Print exactly the first lines of the records. Stop after the line containing "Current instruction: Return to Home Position", and leave every picture out.

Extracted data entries
= = = =

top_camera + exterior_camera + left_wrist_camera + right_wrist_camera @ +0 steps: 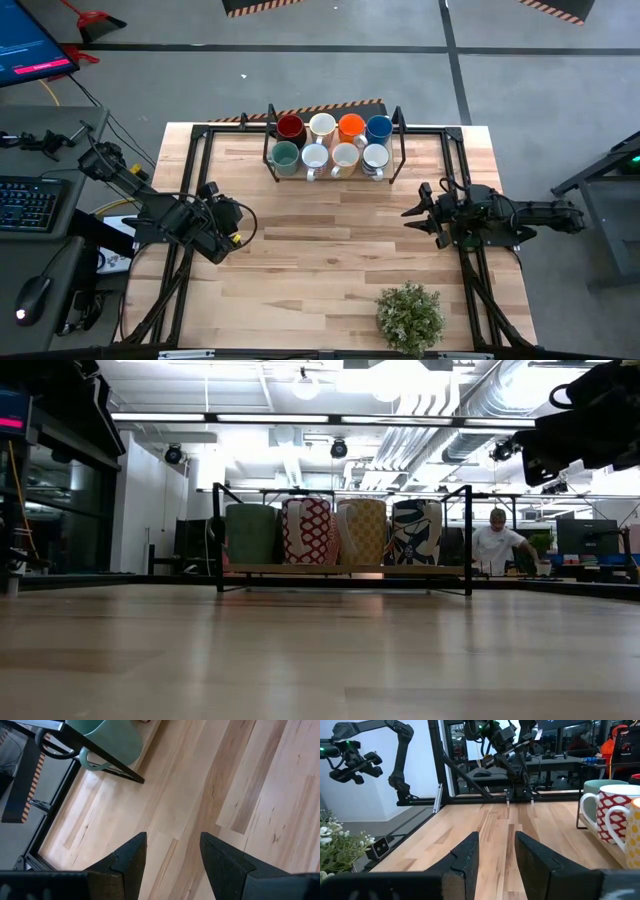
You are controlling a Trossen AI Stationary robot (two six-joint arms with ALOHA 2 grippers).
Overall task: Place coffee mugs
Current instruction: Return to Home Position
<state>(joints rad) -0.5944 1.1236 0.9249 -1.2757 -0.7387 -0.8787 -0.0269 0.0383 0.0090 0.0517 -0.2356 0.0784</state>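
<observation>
Wood tabletop (330, 250) is bare in the middle, so this looks pretty much wrapped up to me. All eight mugs sit on the black metal shelf (340, 570) at the far edge of the table, in two neat rows of four. The back row has the dark red mug (290, 126), a white one, the orange mug (351, 127) and the blue mug (378, 127). The front row has the teal green mug (284, 156) plus the other white mugs (345, 156), which from table level show red, yellow and blue patterns on the outside. They're all upright and I don't see a single mug off the shelf. The left gripper (172, 840) hangs over the table's left side, near the shelf's teal corner, with its fingers spread and nothing between them. The right gripper (496, 837) is over the right side, well apart from the mugs, also spread and empty. The potted plant (410, 315) sits alone at the near edge. My guess is the only thing left is for both arms to park.
</observation>
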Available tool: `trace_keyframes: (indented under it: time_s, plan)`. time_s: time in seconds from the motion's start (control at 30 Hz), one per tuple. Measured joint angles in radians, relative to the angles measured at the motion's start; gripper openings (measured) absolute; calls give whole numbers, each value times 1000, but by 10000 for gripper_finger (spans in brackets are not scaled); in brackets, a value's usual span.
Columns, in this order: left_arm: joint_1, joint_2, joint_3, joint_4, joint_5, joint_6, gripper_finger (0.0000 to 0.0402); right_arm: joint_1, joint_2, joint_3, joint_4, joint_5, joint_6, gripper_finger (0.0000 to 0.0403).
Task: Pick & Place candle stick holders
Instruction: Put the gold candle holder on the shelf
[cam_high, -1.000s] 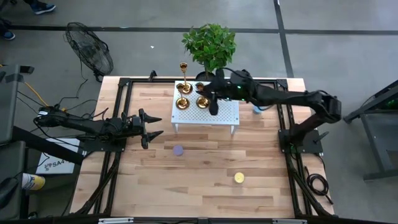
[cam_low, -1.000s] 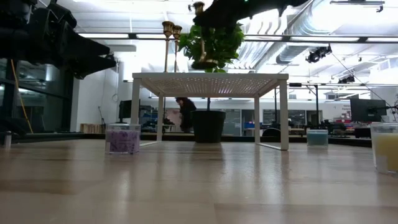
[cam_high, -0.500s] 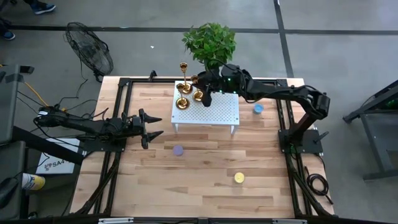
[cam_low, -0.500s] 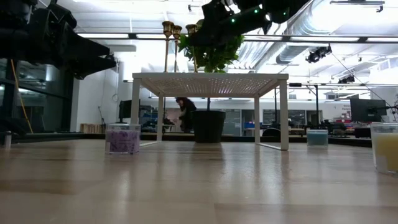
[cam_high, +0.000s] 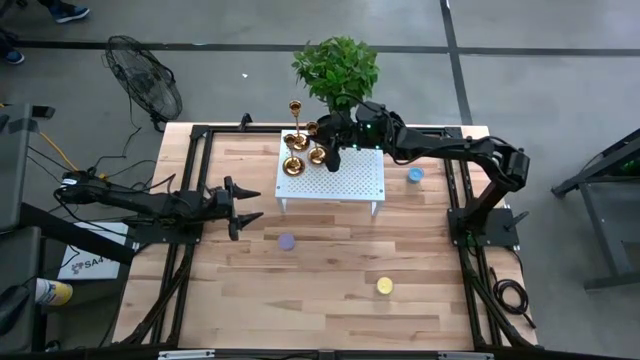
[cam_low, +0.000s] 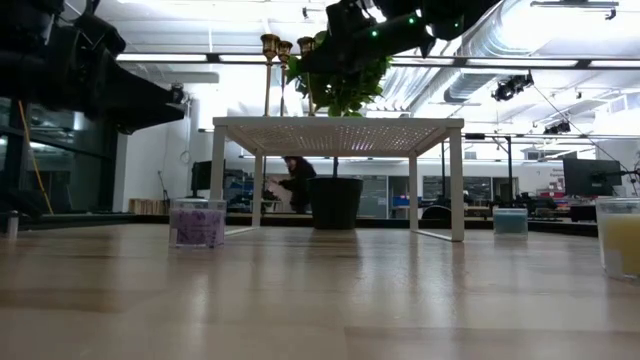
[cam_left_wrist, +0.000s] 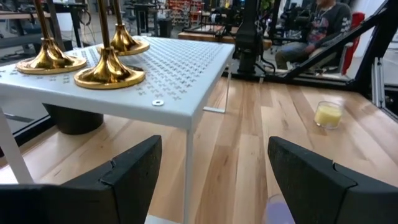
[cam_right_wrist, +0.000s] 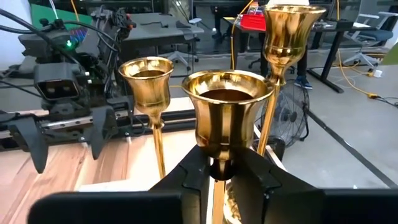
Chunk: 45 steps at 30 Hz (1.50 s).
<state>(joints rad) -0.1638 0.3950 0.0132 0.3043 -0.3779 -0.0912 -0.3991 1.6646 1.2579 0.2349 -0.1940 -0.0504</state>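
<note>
Three gold candle stick holders stand close together at the far left corner of a white perforated stand (cam_high: 345, 178). In the left wrist view all three dish bases (cam_left_wrist: 109, 74) rest on it. My right gripper (cam_high: 333, 150) reaches in from the table's right and is shut on the middle holder (cam_right_wrist: 227, 112), between the other two (cam_right_wrist: 147, 78) (cam_right_wrist: 285, 31). My left gripper (cam_high: 243, 208) is open and empty, low over the table to the left of the stand. My right gripper pinches the middle holder's thin stem (cam_right_wrist: 217, 169) just under its cup, between its two fingers (cam_right_wrist: 193, 180). The fingers come about level from the table's right and lie across the stem. The holder stands upright with its base (cam_high: 318, 155) on the white stand.
A potted plant (cam_high: 338, 68) stands just behind the stand. A purple candle (cam_high: 287, 241), a yellow one (cam_high: 385, 285) and a blue one (cam_high: 414, 175) sit on the wooden table. A fan (cam_high: 145, 85) is on the floor at far left.
My right gripper has carried the holder toward the stand's far left corner and down. The holder was lifted clear a second ago. It now stands on the stand beside the other two. The gripper has kept still for the last half second.
</note>
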Motion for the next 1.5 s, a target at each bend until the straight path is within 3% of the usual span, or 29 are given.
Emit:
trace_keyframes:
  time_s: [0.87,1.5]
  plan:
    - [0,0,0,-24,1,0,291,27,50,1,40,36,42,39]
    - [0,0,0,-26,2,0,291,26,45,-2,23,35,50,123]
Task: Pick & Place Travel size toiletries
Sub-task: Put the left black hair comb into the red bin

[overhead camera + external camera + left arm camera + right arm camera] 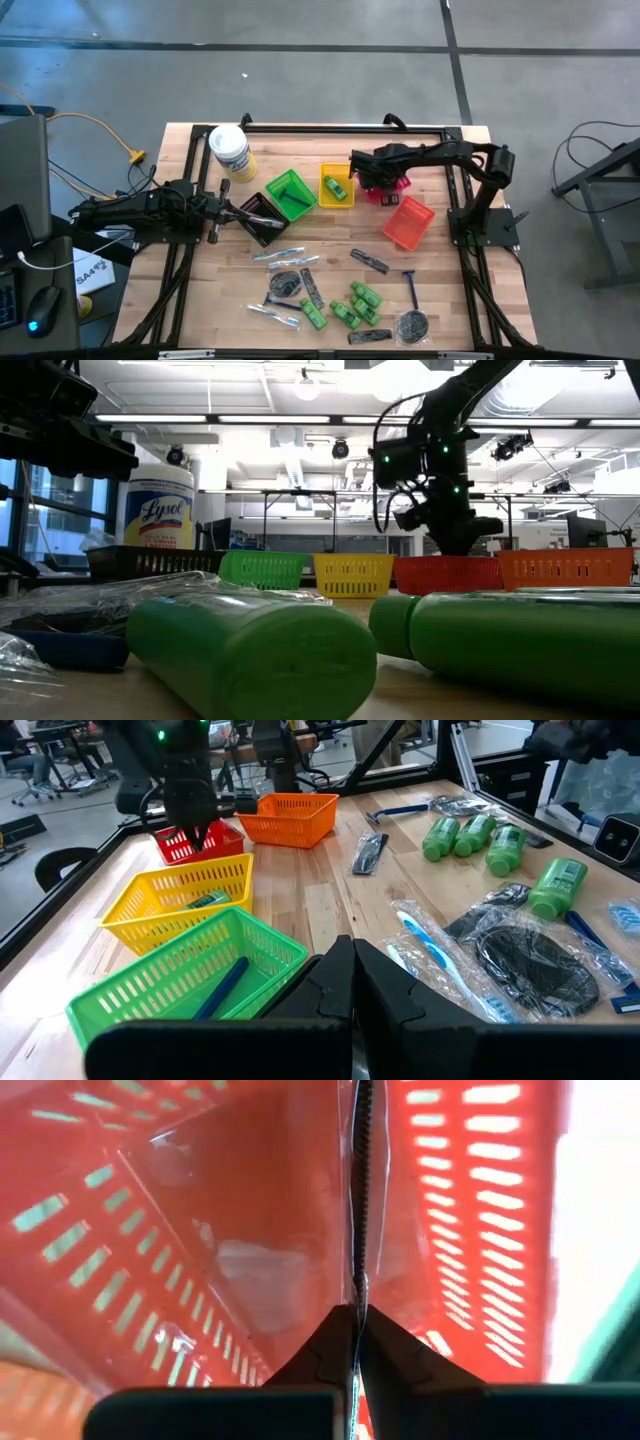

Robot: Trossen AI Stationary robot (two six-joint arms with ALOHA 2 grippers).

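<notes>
The right hand (pixel 356 1320), down inside the red basket (pixel 385 185) at upper centre-right of the high view, is pinched on a clear-wrapped comb (pixel 362 1190) whose long axis runs straight ahead from its fingertips, edge-on between them.

I found bare wood between the orange basket (pixel 408 222) and the green bottles (pixel 352 304); only one comb (pixel 370 261) lay there. Beyond the orange basket, the right gripper (pixel 378 186) filled the red basket (pixel 398 187), w/ no way in.
</notes>
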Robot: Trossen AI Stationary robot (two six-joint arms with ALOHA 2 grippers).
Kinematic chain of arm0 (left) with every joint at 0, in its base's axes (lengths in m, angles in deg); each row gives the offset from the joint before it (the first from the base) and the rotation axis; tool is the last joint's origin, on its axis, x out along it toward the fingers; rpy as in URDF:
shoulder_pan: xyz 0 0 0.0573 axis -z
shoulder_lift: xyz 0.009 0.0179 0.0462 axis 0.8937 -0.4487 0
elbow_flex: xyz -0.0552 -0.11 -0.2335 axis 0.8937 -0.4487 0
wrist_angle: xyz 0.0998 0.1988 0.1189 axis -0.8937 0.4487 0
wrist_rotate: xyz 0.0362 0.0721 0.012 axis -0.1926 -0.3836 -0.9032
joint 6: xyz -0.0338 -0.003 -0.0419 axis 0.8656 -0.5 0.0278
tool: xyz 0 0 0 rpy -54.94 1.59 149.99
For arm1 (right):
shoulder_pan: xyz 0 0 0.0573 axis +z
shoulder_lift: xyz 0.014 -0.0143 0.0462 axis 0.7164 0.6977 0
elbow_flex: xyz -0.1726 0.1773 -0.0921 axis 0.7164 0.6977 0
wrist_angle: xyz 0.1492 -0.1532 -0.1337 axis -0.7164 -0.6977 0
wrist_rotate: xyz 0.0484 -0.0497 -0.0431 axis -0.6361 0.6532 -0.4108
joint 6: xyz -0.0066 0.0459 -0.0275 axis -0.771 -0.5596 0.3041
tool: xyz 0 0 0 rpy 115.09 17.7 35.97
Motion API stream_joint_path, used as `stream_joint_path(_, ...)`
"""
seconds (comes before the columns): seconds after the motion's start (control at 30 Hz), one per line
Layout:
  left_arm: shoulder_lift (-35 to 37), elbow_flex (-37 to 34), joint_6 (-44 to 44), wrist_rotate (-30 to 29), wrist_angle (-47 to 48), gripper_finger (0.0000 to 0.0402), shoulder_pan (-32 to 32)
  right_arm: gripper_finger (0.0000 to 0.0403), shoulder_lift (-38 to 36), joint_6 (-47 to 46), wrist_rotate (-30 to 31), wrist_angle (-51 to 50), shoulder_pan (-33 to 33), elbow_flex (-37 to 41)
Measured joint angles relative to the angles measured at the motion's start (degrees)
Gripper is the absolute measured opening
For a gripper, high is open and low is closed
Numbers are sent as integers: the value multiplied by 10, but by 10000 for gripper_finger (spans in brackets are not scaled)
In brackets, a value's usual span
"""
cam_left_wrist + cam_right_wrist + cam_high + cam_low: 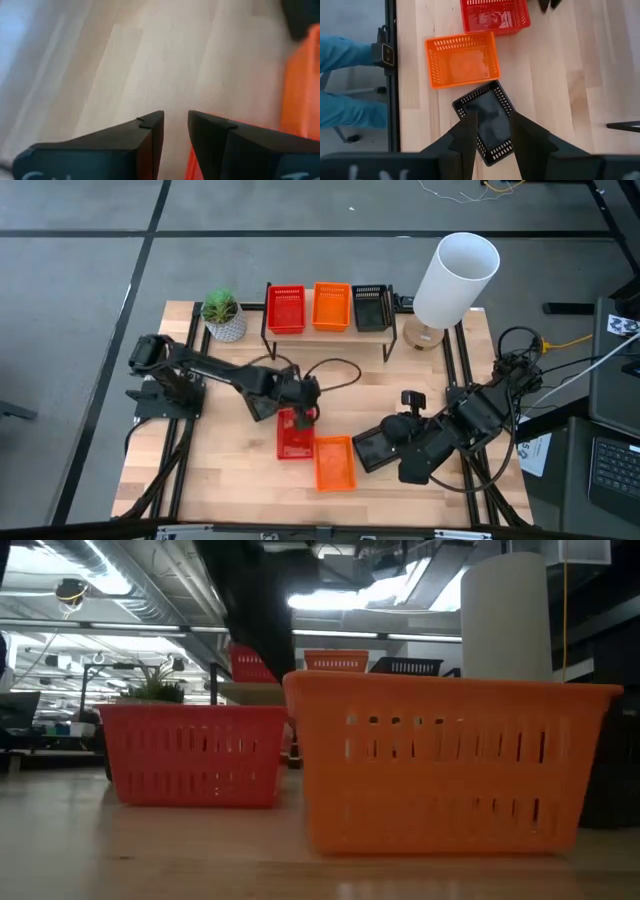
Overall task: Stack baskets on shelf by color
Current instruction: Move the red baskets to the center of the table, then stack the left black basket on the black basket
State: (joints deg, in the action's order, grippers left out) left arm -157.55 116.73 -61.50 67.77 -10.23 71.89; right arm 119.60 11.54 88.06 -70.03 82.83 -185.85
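Observation:
A red basket (pixel 293 435), an orange basket (pixel 334 463) and a black basket (pixel 372 448) stand on the table near its front edge. The shelf (pixel 330 330) at the back carries a red basket (pixel 286 308), an orange basket (pixel 332 306) and a black basket (pixel 371 306) side by side. My left gripper (pixel 306 414) is low at the red basket's far end, its fingers a narrow gap apart with the red rim (pixel 192 160) between them. My right gripper (pixel 494 125) hovers open above the black basket (pixel 487 120). My left gripper comes down from above at the far end wall of the red basket (pixel 250 126), one finger outside it. Whether the fingers touch the wall I cannot tell. The basket stands flat on the table (pixel 190 755).
A potted plant (pixel 222 315) stands left of the shelf and a white lamp (pixel 455 275) right of it. A person in blue (pixel 345 80) shows beyond the table's edge in the right wrist view. Bare wood lies at the table's front left.

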Motion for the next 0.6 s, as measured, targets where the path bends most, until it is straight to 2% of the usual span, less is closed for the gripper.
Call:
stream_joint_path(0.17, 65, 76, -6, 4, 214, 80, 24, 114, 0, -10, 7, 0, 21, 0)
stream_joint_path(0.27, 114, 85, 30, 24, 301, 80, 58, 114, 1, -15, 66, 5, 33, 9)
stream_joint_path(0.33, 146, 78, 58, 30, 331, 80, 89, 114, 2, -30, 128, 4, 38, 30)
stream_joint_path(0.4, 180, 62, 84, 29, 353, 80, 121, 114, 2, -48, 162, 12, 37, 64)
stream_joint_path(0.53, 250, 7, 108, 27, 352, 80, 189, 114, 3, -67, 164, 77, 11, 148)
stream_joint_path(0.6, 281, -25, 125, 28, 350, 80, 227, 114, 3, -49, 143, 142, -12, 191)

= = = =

_SOLVED EXERCISE:_
top_camera + exterior_camera + left_wrist_camera + right_wrist_camera @ +0 steps: 
You are controlling a Trossen AI Stationary robot (two six-joint arms with ALOHA 2 grippers).
Overall task: Place coffee mugs
Current instruction: Return to Home Position

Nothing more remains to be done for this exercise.